Flash Player zero-day exploit is being used in the wild by a cyberespionage group
The exploit was discovered by researchers from antivirus vendor Kaspersky Lab in attacks attributed to a cyberespionage group known in the security industry as ScarCruft.
The group is relatively new, but is apparently quite resourceful, as this is possibly the second zero-day -- previously unknown and unpatched -- exploit that it used this year.
The other exploit targeted a critical remote code execution vulnerability in Microsoft XML Core Services that was tracked as CVE-2016-0147 and was patched by Microsoft in April.
ScarCruft has been exploiting the new Flash Player zero-day flaw, which Adobe tracks as CVE-2016-4171, as part of a cyberespionage campaign against high-profile victims that was launched in March.

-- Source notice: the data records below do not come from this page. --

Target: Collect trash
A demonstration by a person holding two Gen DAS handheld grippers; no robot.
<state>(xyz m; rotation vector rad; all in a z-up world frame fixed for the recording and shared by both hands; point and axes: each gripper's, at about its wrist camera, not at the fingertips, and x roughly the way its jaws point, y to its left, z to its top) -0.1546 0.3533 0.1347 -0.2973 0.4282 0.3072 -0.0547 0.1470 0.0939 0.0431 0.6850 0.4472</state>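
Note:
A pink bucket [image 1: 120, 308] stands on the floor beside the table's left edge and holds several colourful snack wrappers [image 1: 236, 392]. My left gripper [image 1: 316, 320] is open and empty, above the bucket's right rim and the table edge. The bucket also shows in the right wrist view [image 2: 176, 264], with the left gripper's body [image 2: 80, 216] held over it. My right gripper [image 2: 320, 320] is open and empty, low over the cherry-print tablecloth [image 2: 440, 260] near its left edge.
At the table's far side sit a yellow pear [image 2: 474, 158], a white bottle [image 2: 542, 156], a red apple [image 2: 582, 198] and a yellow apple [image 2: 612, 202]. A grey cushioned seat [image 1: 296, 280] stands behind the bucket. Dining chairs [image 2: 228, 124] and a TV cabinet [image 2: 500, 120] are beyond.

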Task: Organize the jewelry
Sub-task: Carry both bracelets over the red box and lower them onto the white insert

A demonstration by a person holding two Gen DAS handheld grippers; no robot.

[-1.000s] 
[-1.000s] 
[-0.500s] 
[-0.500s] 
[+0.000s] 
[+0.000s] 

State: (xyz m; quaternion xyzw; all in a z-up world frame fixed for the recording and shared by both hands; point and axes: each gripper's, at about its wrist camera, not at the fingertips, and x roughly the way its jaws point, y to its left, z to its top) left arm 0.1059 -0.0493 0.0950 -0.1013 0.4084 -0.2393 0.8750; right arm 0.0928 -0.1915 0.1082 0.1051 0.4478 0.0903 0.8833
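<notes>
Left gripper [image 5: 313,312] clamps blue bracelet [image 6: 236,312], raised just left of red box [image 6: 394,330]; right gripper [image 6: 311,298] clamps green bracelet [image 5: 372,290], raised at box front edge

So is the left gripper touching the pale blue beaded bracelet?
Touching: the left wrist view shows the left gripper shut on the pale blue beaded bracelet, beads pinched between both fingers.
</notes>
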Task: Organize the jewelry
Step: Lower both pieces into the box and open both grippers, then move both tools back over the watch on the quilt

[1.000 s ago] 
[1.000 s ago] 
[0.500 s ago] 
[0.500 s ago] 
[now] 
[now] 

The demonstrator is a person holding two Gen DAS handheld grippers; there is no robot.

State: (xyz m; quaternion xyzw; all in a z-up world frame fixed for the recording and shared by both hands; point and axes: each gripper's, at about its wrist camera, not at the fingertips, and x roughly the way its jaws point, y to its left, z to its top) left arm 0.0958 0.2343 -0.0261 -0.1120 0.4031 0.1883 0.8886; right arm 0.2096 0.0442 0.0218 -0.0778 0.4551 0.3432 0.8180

Kaspersky Lab has dubbed this campaign Operation Daybreak and has detected victims in Russia, Nepal, South Korea, China, India, Kuwait and Romania.
ScarCruft is also behind a separate cyberespionage campaign dubbed Operation Erebus that exploits a critical vulnerability in Flash Player patched in May. That vulnerability was also a zero-day when it was discovered in the wild by researchers from security vendor FireEye.
In a security advisory published Tuesday, Adobe said that it will address the new vulnerability in its monthly security bulletins, which will be available as early as Thursday.
Meanwhile, the Kaspersky Lab researchers have confirmed that Microsoft's Enhanced Mitigation Experience Toolkit (EMET) blocks the attack so companies should consider using this tool on their endpoint systems, if they aren't already.